## Provided records
_ _ _ _
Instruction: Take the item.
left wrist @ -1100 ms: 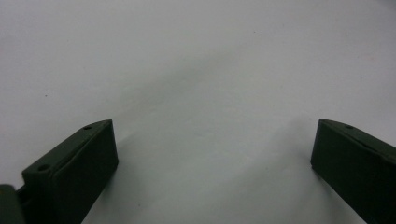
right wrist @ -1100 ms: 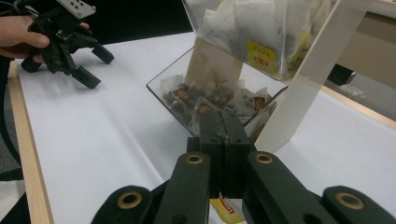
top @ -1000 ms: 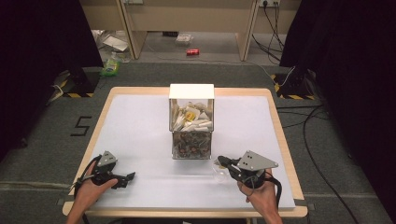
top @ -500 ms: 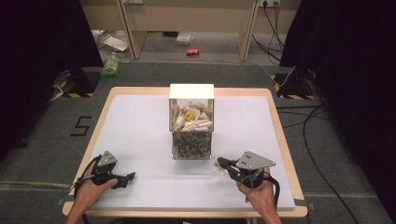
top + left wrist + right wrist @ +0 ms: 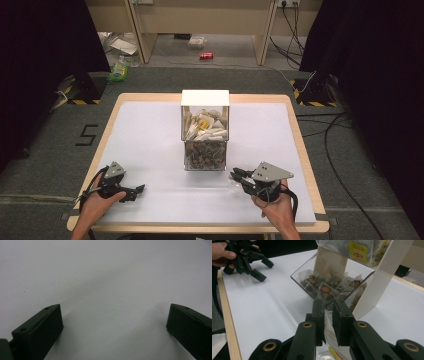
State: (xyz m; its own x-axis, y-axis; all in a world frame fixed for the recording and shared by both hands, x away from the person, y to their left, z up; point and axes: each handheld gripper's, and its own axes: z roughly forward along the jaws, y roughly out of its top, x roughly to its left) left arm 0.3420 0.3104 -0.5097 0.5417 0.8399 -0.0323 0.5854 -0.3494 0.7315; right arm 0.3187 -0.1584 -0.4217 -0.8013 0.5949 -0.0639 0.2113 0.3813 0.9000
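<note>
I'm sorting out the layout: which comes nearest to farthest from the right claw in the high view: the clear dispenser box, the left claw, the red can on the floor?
1. Clear dispenser box, just ahead-left of the right claw.
2. Left claw, across the table's near edge.
3. Red can, on the floor beyond the table.

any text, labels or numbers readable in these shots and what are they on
"5": dark mark on the grey floor left of the table.
Red tags on the tea bags in the clear dispenser's lower tray: logo blurred, unreadable.
Yellow label with a red patch on a packet in the upper compartment: unreadable.
Red can on the floor: too small to read.
</note>
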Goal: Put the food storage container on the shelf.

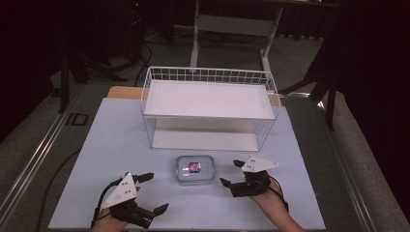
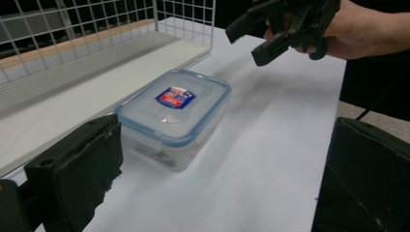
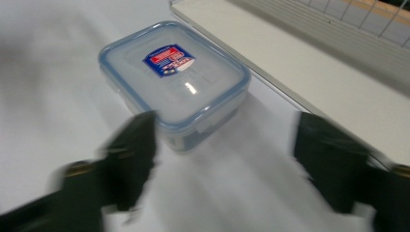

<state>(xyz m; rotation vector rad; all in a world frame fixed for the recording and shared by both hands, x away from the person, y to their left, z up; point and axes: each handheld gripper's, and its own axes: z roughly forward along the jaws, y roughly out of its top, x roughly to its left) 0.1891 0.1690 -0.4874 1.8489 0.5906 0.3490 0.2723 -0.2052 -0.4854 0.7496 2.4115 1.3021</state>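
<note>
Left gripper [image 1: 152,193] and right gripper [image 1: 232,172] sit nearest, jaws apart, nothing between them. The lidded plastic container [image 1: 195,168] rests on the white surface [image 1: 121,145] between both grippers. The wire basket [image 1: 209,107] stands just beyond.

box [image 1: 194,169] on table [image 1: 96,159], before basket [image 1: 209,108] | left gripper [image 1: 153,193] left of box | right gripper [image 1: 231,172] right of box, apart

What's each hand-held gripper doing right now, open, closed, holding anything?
Left hand-held gripper: open, holding nothing, left of the box.
Right hand-held gripper: open, holding nothing, right of the box and apart from it.
</note>
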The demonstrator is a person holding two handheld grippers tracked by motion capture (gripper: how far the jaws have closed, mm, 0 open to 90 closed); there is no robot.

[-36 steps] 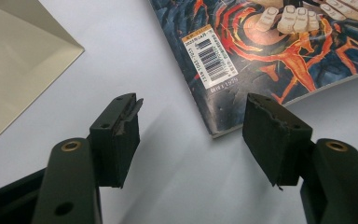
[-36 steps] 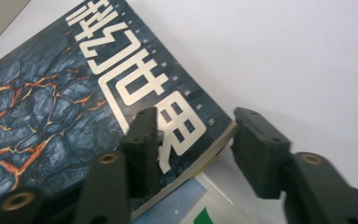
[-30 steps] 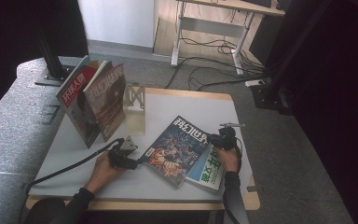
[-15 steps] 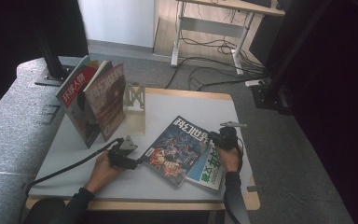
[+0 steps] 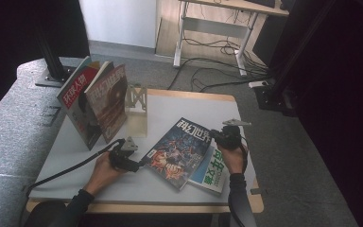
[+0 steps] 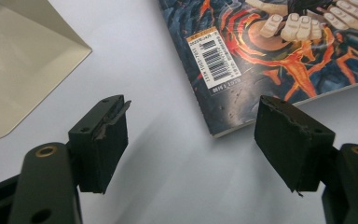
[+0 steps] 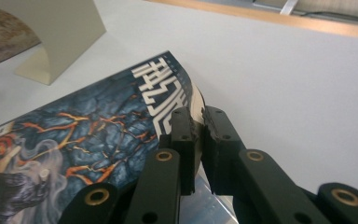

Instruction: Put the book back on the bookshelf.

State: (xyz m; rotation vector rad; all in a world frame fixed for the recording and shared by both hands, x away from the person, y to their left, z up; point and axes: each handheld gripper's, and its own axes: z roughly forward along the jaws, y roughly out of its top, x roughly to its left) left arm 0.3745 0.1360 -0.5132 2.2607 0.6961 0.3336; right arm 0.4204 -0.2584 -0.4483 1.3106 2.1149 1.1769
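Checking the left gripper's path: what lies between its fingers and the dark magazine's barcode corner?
Nothing but bare white table: in the left gripper view the open left gripper sits just short of the dark magazine.

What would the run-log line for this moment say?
right gripper: shut on dark blue magazine corner | left gripper: open, jaws just widening, nothing between, beside magazine's barcode corner | teal magazine: underneath

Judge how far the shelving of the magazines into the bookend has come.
Done: two red-covered magazines lean against the beige metal bookend. In hand: the right gripper pinches the dark blue flame-patterned magazine at its corner; the left gripper stands open at its barcode corner. Left: that one, then the green-and-white magazine beneath.
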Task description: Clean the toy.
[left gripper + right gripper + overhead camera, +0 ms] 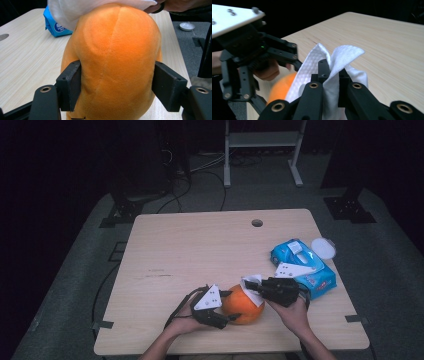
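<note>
Plush orange toy (112, 62), seamed, fuzzy

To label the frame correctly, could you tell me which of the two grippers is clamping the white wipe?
The right gripper: its jaws are shut on the white wipe, while the left gripper grips the orange plush toy.

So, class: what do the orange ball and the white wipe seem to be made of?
Orange ball: soft plush fabric, matt and fuzzy, with a stitched seam, likely stuffed. White wipe: thin nonwoven cloth or paper, going by its dimpled embossing and limp folds.
</note>
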### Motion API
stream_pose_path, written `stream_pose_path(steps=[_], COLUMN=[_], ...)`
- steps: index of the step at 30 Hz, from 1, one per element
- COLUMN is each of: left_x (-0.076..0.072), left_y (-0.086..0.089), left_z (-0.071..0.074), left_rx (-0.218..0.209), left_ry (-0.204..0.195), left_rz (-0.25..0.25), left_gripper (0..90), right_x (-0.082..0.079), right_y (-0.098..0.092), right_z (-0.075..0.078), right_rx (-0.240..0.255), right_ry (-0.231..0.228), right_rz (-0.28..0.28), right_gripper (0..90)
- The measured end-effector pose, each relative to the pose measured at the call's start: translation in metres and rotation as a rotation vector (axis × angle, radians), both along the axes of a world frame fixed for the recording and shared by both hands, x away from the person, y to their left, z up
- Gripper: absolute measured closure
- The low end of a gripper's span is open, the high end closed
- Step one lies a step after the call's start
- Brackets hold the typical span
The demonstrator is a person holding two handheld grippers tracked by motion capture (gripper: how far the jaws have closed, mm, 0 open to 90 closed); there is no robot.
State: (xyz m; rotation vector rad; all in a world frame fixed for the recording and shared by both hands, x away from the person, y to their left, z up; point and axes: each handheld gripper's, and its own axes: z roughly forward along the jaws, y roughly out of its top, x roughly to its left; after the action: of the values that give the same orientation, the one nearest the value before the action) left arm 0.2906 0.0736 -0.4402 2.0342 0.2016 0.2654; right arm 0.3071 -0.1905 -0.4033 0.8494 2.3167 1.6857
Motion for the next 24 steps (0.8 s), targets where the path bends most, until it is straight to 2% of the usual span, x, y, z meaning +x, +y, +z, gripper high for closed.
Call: stream_pose_path(steps=[7,12,16,21,24], left_x=[0.014,0.022,0.021,0.016,0.017], left_y=[0.013,0.020,0.016,0.006,0.008], left_z=[-0.004,-0.005,-0.004,-0.002,-0.003], left_rx=[-0.065,-0.100,-0.100,-0.077,-0.086], left_ry=[0.113,0.167,0.166,0.131,0.142], left_rz=[0.053,0.093,0.101,0.095,0.097], left_gripper=[30.6,30.5,30.3,30.0,30.3], right_x=[-0.001,-0.010,-0.016,-0.017,-0.015], right_y=[-0.016,-0.019,-0.010,0.003,0.003], right_z=[-0.008,-0.006,0.000,0.008,0.009], right_rx=[-0.012,-0.015,-0.020,-0.013,-0.030], right_ry=[0.040,0.034,0.000,-0.045,-0.058], right_rz=[-0.032,-0.020,0.006,0.042,0.040], right_gripper=[85.8,85.7,85.6,85.7,85.9])
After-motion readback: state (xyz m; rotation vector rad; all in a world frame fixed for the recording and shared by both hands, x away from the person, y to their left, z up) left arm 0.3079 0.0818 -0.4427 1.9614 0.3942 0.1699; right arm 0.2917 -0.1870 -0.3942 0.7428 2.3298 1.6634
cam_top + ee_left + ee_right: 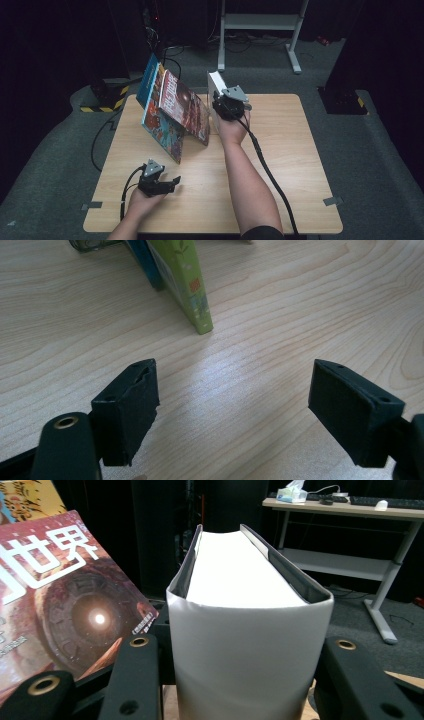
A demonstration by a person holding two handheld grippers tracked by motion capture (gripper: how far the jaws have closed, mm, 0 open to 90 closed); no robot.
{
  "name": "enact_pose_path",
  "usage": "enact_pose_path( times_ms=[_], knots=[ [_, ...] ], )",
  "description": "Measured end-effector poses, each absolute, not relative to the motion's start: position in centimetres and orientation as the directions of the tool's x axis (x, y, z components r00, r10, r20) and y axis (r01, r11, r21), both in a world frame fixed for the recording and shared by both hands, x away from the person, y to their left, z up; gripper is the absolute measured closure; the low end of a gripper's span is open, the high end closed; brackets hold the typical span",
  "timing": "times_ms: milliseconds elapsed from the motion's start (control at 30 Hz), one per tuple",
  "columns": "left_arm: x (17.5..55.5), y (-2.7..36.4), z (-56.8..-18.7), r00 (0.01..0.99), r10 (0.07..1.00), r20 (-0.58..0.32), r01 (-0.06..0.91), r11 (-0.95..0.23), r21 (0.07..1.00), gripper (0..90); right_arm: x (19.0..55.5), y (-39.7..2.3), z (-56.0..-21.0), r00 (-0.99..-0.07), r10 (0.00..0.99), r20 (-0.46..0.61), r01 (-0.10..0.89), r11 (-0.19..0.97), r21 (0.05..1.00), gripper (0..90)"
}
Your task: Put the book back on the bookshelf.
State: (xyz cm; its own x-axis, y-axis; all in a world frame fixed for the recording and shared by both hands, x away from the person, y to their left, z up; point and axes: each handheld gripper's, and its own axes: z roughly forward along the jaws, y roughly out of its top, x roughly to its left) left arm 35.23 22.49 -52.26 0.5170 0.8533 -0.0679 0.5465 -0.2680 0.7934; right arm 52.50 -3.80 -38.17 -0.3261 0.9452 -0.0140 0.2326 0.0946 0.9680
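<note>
Two books (172, 112) already being leaned at table's (280, 165) 11 o'clock; third, white book (215, 92), upright at 12 o'clock, being clamped by right gripper (226, 106); judged still to be set against others. Left gripper (170, 184), jaws apart, empty, being held at 7 o'clock.

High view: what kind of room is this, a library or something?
Probably a lab or recording studio, not a library: one small wooden table stands on grey carpet amid dark surroundings, with cables and a metal desk frame behind.
</note>
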Motion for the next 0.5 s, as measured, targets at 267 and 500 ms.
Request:
enact_pose_path(
  times_ms=[267,500],
  knots=[
    [35.2,22.5,-52.2,0.520,0.851,-0.067,0.546,-0.271,0.793,20.2,53.4,-3.3,-38.4,-0.319,0.948,-0.011,0.229,0.088,0.970,54.3],
    [35.1,22.6,-52.3,0.518,0.851,-0.086,0.553,-0.257,0.792,20.2,53.9,-3.0,-38.4,-0.307,0.952,-0.017,0.215,0.087,0.973,54.3]
  ],
)
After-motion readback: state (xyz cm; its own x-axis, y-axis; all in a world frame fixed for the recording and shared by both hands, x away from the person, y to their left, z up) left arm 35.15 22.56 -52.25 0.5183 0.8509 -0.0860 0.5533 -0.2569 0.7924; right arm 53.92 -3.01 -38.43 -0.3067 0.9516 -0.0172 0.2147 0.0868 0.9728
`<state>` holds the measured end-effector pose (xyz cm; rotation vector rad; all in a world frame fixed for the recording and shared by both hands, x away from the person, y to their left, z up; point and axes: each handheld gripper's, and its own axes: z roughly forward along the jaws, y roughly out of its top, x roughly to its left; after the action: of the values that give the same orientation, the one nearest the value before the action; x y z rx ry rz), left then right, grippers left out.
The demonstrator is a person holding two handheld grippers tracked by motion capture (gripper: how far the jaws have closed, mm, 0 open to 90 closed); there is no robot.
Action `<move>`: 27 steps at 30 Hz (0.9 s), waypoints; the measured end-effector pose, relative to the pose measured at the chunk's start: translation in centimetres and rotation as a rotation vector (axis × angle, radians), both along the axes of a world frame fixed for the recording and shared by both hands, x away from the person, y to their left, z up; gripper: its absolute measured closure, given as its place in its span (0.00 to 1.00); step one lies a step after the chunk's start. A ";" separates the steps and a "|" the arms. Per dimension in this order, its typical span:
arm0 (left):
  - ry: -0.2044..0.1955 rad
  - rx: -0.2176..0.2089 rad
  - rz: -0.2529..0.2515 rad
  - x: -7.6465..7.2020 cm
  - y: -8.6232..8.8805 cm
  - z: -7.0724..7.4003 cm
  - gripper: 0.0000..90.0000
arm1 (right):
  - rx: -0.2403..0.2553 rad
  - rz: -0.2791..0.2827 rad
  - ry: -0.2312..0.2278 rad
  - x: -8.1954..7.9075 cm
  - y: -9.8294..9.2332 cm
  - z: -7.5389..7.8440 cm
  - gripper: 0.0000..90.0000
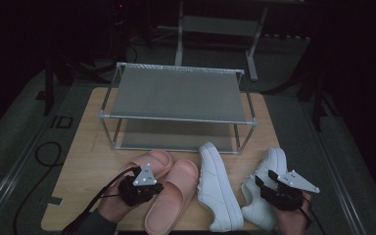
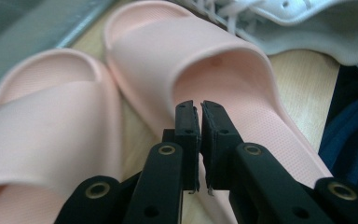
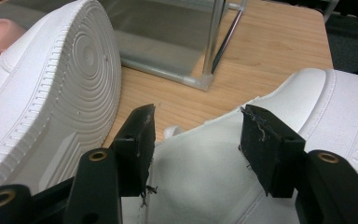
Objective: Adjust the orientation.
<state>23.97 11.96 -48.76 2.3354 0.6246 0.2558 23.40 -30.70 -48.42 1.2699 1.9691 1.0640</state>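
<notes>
Nearest, left gripper [image 1: 152, 187]: held in the person's left hand at the near edge of the table, above the heel end of the two pink slides; in the left gripper view [image 2: 200, 116] its jaws stand almost together, only a thin slit between the pads, with nothing between them.
Right gripper [image 1: 263, 182]: held in the person's right hand at the near right corner, over the right-hand white sneaker; in the right gripper view [image 3: 198, 123] its jaws stand wide apart on either side of the sneaker's upper, and whether the pads touch the leather cannot be told.
Left pink slide [image 1: 152, 161]: flat on the table, partly under the left gripper, toe toward the rack; just beside its partner.
Right pink slide [image 1: 174, 196]: flat on the table, between the left slide and the tipped sneaker; in the left gripper view [image 2: 223, 70] its strap opening faces the jaws.
Tipped white sneaker [image 1: 218, 188]: lying on its side, its ridged sole [image 3: 70, 88] turned toward the right gripper.
Right white sneaker [image 1: 264, 171]: upright, toe toward the rack, its collar beneath the right gripper.
Table [image 1: 85, 161]: light wooden top.
Shoe rack [image 1: 176, 93]: two grey shelves in a metal tube frame, standing beyond the four shoes at the table's far half; both shelves bare.
</notes>
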 end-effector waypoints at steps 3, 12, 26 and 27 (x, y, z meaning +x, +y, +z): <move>0.011 0.009 -0.031 -0.1 -0.8 -0.8 0.95 | -0.001 0.000 0.000 0.0 0.0 0.0 0.49; 0.040 -0.008 -0.038 0.3 -2.3 -2.3 0.98 | -0.003 0.000 -0.002 0.0 0.0 0.0 0.49; 0.058 0.045 -0.050 0.3 -2.8 -3.2 1.00 | -0.005 0.001 -0.001 0.0 0.0 0.0 0.49; 0.059 0.046 -0.050 0.3 -2.7 -3.2 1.00 | -0.006 0.001 -0.001 0.0 0.1 0.0 0.49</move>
<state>24.23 9.24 -51.93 2.4067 0.5937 0.1803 23.41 -30.65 -48.44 1.2653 1.9705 1.0583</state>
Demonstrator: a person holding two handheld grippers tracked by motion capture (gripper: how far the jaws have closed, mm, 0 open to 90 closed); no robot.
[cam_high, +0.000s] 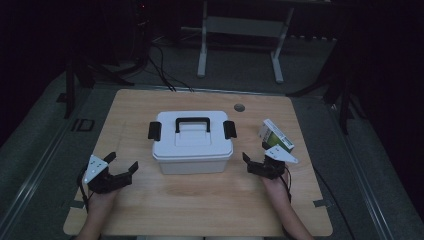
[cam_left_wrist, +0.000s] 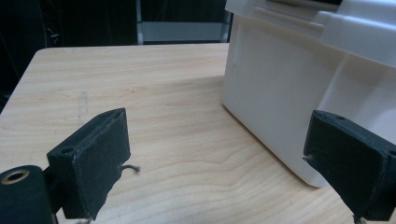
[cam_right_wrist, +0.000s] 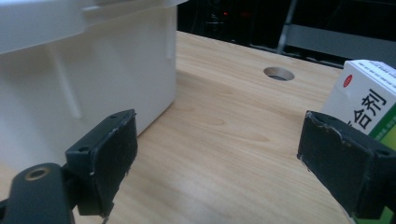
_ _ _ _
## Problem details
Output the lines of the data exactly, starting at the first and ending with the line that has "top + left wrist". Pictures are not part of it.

## Task result
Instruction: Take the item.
left wrist @ -1100 ms: 
right wrist @ -1100 ms: 
top @ -1000 ms: 
top @ -500 ms: 
top + left wrist + right wrist @ +0 ms: 

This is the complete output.